[BRIEF]
What lines of the material hold the string "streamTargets"? Pull each of them out.

[DATA EXTRACT]
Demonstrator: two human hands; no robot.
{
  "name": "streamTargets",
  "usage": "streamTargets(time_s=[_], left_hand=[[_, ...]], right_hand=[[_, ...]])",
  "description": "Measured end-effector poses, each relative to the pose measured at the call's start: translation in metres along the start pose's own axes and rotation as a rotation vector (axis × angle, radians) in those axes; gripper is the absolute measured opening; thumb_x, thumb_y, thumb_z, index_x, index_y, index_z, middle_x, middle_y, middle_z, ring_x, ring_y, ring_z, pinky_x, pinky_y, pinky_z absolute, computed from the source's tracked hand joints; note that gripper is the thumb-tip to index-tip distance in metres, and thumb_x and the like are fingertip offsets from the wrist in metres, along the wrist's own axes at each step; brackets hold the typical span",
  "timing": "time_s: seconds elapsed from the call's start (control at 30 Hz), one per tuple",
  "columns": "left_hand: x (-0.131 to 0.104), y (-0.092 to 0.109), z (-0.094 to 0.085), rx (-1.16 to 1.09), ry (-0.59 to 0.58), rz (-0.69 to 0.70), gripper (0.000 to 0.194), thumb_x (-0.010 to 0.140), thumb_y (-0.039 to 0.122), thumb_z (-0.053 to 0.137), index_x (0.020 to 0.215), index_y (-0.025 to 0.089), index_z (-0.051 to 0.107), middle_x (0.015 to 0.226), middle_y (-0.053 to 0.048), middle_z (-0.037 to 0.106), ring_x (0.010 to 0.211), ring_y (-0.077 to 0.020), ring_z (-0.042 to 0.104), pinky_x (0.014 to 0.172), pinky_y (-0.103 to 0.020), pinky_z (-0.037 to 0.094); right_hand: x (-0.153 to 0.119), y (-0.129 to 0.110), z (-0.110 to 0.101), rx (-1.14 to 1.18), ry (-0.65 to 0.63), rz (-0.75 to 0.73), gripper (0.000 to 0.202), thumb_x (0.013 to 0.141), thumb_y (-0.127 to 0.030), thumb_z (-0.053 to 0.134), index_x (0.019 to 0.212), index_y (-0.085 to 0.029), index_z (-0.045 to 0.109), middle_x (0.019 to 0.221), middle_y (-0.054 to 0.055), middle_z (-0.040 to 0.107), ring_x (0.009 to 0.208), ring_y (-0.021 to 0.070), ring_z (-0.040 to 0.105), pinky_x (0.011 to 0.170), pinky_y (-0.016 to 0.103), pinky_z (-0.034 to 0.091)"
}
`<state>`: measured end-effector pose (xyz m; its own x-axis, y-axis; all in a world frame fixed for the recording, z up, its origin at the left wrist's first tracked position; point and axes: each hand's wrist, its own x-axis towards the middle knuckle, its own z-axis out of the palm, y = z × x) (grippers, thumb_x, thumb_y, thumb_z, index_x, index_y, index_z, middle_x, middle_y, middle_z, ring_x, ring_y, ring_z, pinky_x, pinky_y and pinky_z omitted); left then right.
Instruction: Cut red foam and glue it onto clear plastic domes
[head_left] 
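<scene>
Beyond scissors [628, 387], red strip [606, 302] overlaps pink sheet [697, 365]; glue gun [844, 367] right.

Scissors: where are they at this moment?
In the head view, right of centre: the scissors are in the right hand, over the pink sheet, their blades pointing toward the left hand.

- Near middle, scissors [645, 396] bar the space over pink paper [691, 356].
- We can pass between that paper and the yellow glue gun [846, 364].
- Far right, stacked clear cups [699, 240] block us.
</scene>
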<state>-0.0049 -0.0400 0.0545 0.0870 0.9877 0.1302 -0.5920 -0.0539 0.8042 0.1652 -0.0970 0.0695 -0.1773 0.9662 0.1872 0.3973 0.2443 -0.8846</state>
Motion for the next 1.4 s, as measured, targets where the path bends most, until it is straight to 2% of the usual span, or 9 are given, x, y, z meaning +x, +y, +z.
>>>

[ANSWER BELOW]
  "name": "streamTargets",
  "usage": "streamTargets(time_s=[_], left_hand=[[_, ...]], right_hand=[[_, ...]])",

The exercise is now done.